I expect to see lots of Alicia Fox, Eve, Maryse, Kelly Kelly and Layla matches over the new unified title, all whilst Natalya and Gail Kim sit on the sidelines  The match was the same thing we see every week. Diva Tag team match that usually lasts a snack break. 

John Morrison and R-Truth vs Drew McIntyre and Cody Rhodes
I thought they would actually use some of their REAL tag teams, like the Dudebusters or the Gatecrashers. The last thing the tag team division needs is another random tag team holding the belts.

Bret Hart vs The Undertaker
The lights switching on and off was pretty cool. I thought it was awesome when Barrett had Undertaker on his shoulders when they came back on. That was great.

Jack Swagger vs Evan Bourne
Nothing to comment on here... shouldn't Rey Mysterio have came out instead of Mark Henry though?

CM Punk / Big Show promo
Highlight of the night for me! 

Nexus vs Jericho, Sheamus, Edge, Orton, Cena
Okay I completely marked out when Gabriel pinned Cena clean AGAIN, but felt it was absolute BS that Sheamus was a complete after-thought in this match. Did they even mention that Heath Slater just pinned the WWE Champion? That shouldn't have happened..


----------



## vanderhevel (Jul 20, 2010)

smackdown1111 said:


> That is fine, but lol if you don't think he will be the new superman. Even if Cena is still face for awhile, he will be booked near the same as Cena.

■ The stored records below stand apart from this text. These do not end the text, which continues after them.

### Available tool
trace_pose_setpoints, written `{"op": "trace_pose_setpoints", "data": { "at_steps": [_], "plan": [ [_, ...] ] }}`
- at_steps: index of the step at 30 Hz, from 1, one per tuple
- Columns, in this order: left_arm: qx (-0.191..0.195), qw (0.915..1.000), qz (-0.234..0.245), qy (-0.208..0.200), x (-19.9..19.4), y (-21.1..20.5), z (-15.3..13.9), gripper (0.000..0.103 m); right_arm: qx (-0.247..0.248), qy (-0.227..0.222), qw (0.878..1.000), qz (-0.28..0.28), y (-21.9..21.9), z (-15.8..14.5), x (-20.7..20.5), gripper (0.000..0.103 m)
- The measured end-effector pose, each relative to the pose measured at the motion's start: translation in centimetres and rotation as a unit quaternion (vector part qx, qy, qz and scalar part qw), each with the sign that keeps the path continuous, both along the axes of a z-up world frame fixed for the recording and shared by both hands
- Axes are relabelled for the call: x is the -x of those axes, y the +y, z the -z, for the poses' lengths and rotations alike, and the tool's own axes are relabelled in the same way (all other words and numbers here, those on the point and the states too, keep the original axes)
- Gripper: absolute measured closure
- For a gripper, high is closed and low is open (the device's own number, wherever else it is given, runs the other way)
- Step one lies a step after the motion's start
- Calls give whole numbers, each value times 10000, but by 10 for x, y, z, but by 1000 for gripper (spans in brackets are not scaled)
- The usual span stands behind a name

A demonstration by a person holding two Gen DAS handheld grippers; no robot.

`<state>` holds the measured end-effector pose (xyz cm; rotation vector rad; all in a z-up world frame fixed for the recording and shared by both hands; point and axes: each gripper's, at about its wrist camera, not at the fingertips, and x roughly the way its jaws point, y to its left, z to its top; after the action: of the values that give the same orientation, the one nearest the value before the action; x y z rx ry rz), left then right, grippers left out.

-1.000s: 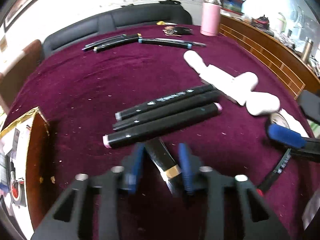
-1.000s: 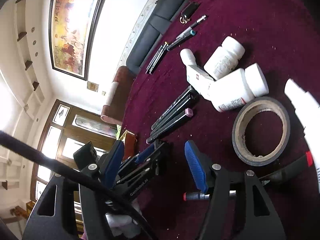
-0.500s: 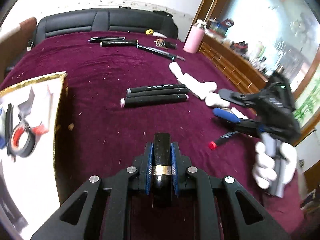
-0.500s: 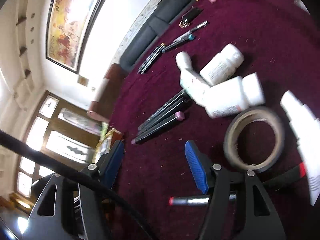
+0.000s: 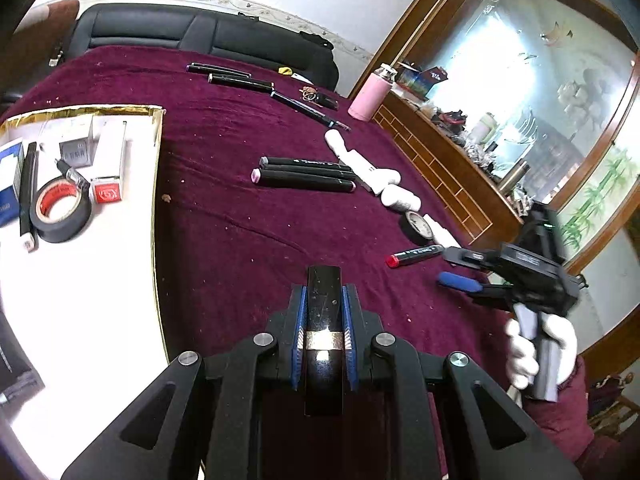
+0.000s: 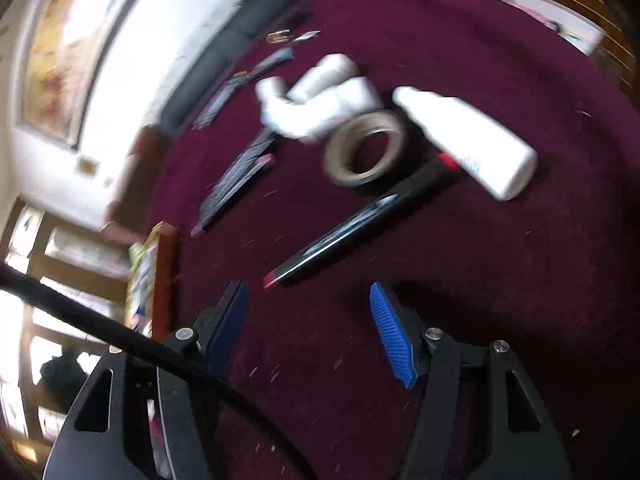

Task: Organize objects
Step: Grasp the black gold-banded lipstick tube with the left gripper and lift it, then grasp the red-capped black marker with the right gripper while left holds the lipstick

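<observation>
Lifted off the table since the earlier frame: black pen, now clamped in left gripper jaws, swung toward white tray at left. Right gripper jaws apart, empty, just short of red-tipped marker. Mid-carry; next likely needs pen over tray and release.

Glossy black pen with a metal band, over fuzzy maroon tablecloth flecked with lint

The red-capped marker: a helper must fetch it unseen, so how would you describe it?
On the maroon tablecloth, find the cluster of white bottles and the tape roll beside them. Just nearer lies the red-capped marker, alone, unlike the three black markers lying together.
</observation>
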<state>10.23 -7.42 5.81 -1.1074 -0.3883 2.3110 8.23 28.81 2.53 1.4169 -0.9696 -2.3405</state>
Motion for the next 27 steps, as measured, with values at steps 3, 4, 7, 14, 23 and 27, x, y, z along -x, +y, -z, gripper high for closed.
{"op": "trace_pose_setpoints", "data": {
  "at_steps": [3, 4, 7, 14, 23, 27],
  "plan": [
    [-73, 10000, 5, 14, -5, -5, 0, 89, -163, -9, 9989, 429, 4, 3, 20, 40],
    [-89, 10000, -5, 17, -7, -7, 0, 89, -296, 7, 9980, 556, 2, 2, 26, 39],
    [-119, 9999, -27, 22, -12, -12, 0, 89, -788, 73, 9937, 797, -8, -1, 38, 40],
    [-152, 9999, 3, -19, -14, -14, 8, 89, -1527, 67, 9840, 915, -25, -3, 34, 43],
    [-251, 9996, 75, 40, -18, -23, 6, 89, -2638, 600, 9564, -1103, -62, -37, 47, 43],
    [-103, 9999, 42, -20, -15, -15, 9, 89, -2645, 350, 9539, -1377, -55, -22, 69, 43]
  ]
}}
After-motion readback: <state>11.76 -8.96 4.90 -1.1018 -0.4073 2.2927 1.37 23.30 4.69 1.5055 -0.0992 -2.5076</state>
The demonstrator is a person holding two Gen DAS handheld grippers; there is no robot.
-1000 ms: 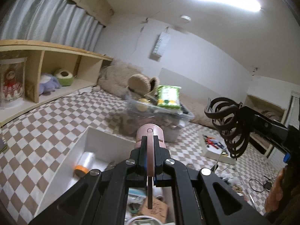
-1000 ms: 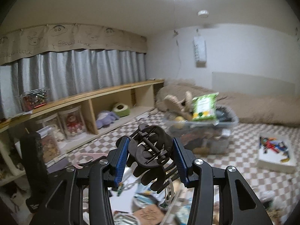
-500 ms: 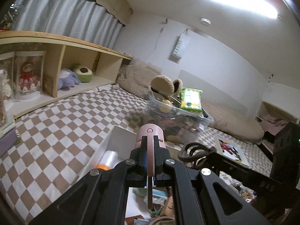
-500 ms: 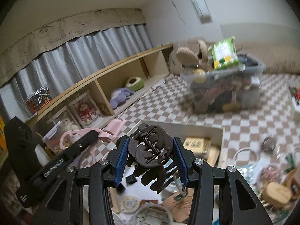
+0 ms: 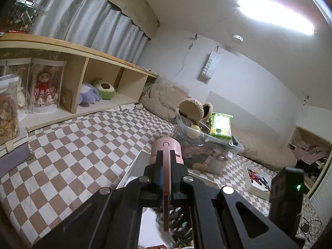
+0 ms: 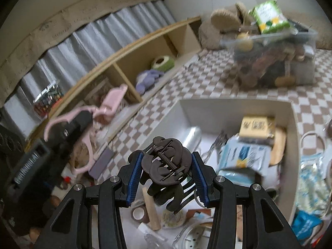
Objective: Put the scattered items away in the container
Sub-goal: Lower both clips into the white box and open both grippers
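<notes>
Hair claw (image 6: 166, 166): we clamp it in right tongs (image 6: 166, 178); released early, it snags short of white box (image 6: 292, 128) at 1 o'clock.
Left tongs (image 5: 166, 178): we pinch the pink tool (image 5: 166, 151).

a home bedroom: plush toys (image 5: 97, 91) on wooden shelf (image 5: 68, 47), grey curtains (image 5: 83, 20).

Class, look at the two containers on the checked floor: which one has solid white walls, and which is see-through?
The shallow white open box, nearer the right gripper, has solid white walls. The heaped clear plastic tub beyond it, topped by a green packet, is see-through.
</notes>
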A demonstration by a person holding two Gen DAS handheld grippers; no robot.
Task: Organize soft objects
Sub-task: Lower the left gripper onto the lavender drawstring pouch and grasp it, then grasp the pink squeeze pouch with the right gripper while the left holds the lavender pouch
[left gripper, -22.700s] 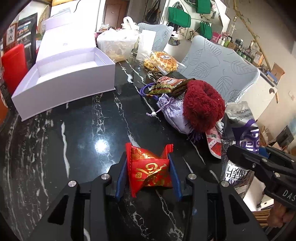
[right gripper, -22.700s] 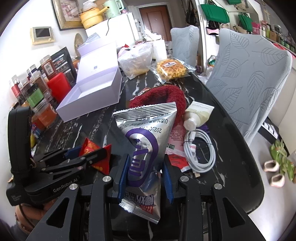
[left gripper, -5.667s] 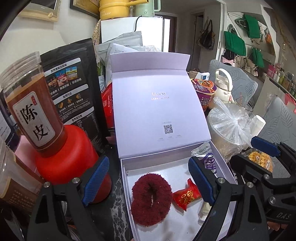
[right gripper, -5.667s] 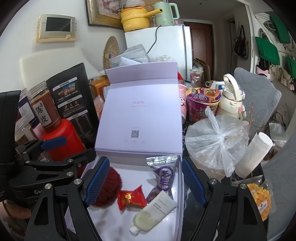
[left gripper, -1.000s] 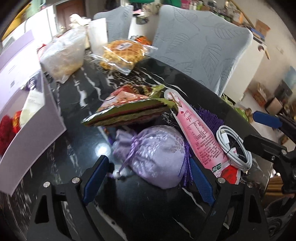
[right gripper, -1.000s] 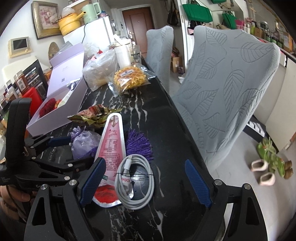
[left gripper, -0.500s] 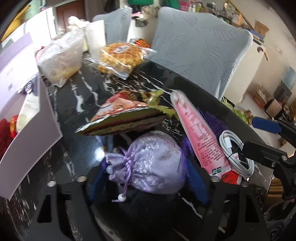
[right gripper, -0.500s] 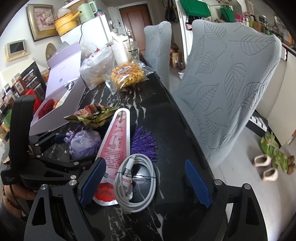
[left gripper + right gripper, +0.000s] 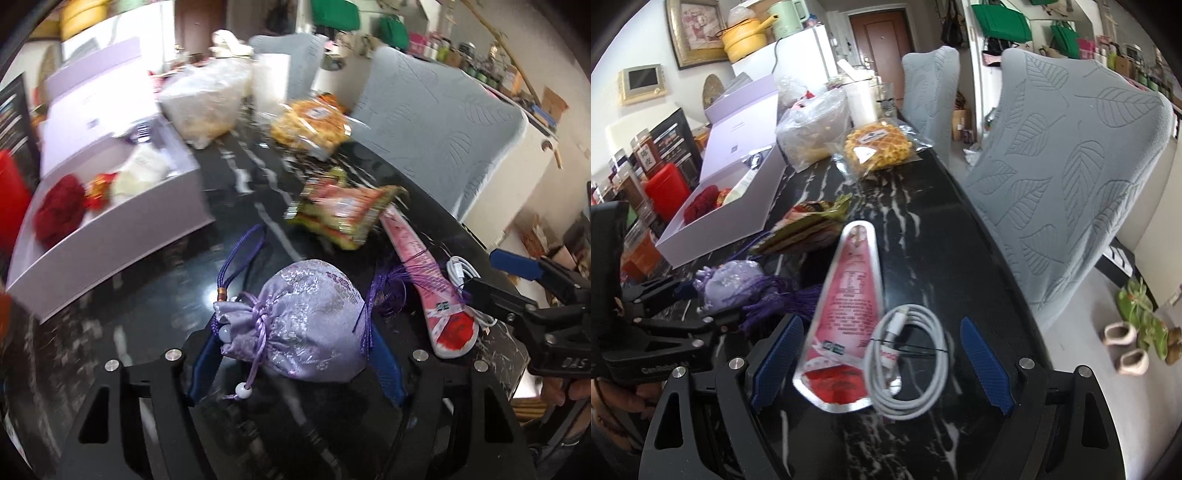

people fell for the trap with orton, they think he is so much cooler than cena because he acts like he's having a seizure and his shirts are all douchebaggy with swords and chains all over them. so all the people who hate cena love orton, even though he is far worse than cena. orton has 0 charisma, and 0 mic skills. perfect example of someone being over because of their push rather than them being pushed because they are over.


----------



## kobra860 (Jan 29, 2005)

THNC said:


> Why is Slater booked stronger than Tarver?
> 
> It's insane.


Management never liked Tarver. It's obvious at this point.


----------



## smackdown1111 (Sep 28, 2004)

The Hardcore Show said:


> I don't see Orton ever having the traits that Cena has that get on so many people's nerves. That was the Randy Orton of 2004-2005.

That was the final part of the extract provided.